## Work to complete:
Write out the data that follows exactly, keeping every picture out.

-=-=-=-=-

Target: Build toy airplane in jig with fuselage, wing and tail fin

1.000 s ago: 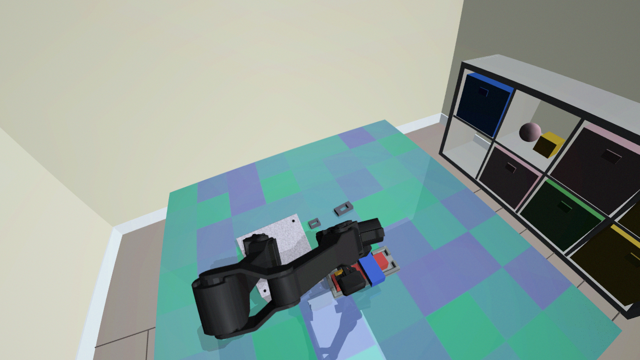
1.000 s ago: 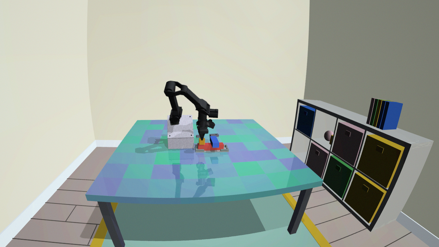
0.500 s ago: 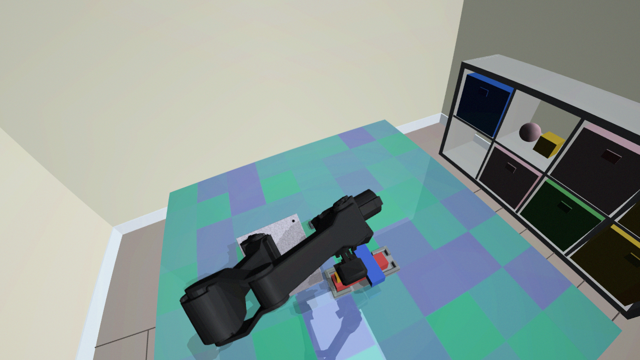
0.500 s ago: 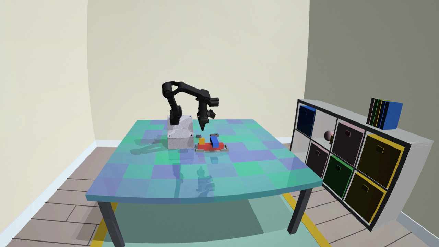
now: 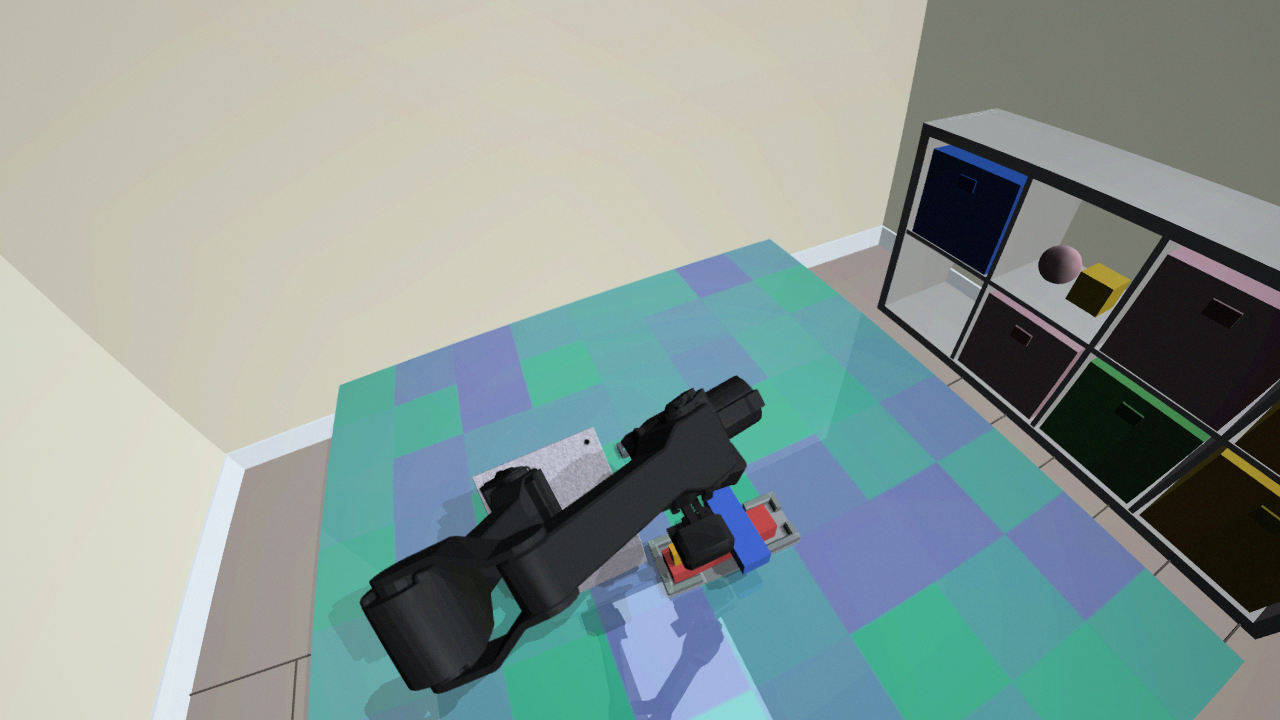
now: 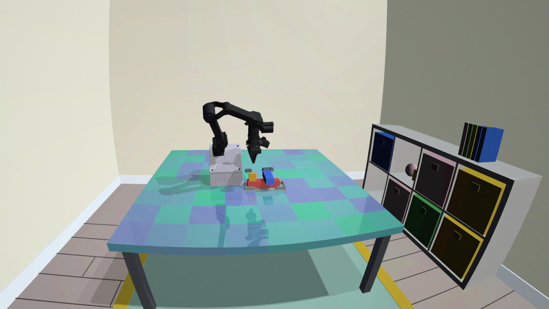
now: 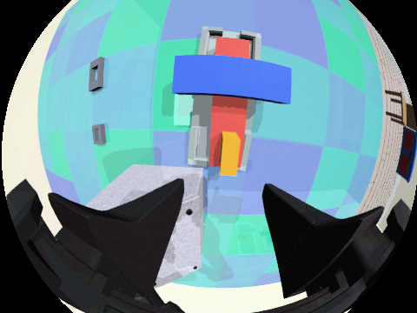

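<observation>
The red fuselage (image 5: 761,521) (image 6: 275,182) (image 7: 228,114) lies in the grey cradle (image 5: 788,533) (image 6: 282,187) (image 7: 197,151). The blue wing (image 5: 741,530) (image 6: 267,177) (image 7: 232,79) sits across the top of the fuselage. The yellow-orange tail fin (image 6: 252,176) (image 7: 230,153) stands upright on the fuselage near its tail end; in the top view it is mostly hidden behind the gripper. The tabs and sockets are hidden. My gripper (image 6: 253,162) (image 7: 224,188) is open and empty, above the tail fin with a gap between them and touching none of the parts.
Two small grey holders with slots, a larger one (image 6: 267,168) (image 7: 96,74) and a smaller one (image 6: 248,170) (image 7: 99,134), lie on the table (image 5: 904,537) (image 6: 326,226) beside the jig. The arm's speckled base block (image 5: 572,465) (image 6: 225,178) (image 7: 143,191) stands close to the tail end of the cradle.
</observation>
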`<act>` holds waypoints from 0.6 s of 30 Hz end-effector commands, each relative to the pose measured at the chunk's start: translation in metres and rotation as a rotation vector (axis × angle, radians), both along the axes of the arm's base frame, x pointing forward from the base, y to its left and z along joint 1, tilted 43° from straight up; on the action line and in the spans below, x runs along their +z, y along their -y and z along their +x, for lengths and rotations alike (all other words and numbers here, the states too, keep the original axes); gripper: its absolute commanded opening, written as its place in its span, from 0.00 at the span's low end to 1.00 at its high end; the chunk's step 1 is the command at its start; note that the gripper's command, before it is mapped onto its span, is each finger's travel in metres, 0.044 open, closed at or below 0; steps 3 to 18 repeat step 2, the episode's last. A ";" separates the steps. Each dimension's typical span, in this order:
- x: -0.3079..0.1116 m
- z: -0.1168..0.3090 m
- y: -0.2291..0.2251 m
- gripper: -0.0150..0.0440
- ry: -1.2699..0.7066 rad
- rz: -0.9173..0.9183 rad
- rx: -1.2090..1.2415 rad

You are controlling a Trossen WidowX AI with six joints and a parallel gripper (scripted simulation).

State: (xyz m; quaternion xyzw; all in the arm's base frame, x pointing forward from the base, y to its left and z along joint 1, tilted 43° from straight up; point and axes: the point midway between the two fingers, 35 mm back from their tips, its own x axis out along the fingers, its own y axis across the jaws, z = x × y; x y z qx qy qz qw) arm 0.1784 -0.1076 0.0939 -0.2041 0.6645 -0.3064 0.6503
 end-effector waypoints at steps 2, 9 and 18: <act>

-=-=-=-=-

## Written solution:
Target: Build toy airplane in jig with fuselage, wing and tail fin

1.000 s ago: 
1.000 s ago: 
0.500 s ago: 
0.500 s ago: 
now: 
now: 
now: 

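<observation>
The red fuselage (image 5: 761,521) (image 6: 275,182) (image 7: 228,114) lies in the grey cradle (image 5: 788,533) (image 6: 282,187) (image 7: 197,151). The blue wing (image 5: 741,530) (image 6: 267,177) (image 7: 232,79) sits across the top of the fuselage. The yellow-orange tail fin (image 6: 252,176) (image 7: 230,153) stands upright on the fuselage near its tail end; in the top view it is mostly hidden behind the gripper. The tabs and sockets are hidden. My gripper (image 6: 253,162) (image 7: 224,188) is open and empty, above the tail fin with a gap between them and touching none of the parts.
Two small grey holders with slots, a larger one (image 6: 267,168) (image 7: 96,74) and a smaller one (image 6: 248,170) (image 7: 99,134), lie on the table (image 5: 904,537) (image 6: 326,226) beside the jig. The arm's speckled base block (image 5: 572,465) (image 6: 225,178) (image 7: 143,191) stands close to the tail end of the cradle.
</observation>
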`<act>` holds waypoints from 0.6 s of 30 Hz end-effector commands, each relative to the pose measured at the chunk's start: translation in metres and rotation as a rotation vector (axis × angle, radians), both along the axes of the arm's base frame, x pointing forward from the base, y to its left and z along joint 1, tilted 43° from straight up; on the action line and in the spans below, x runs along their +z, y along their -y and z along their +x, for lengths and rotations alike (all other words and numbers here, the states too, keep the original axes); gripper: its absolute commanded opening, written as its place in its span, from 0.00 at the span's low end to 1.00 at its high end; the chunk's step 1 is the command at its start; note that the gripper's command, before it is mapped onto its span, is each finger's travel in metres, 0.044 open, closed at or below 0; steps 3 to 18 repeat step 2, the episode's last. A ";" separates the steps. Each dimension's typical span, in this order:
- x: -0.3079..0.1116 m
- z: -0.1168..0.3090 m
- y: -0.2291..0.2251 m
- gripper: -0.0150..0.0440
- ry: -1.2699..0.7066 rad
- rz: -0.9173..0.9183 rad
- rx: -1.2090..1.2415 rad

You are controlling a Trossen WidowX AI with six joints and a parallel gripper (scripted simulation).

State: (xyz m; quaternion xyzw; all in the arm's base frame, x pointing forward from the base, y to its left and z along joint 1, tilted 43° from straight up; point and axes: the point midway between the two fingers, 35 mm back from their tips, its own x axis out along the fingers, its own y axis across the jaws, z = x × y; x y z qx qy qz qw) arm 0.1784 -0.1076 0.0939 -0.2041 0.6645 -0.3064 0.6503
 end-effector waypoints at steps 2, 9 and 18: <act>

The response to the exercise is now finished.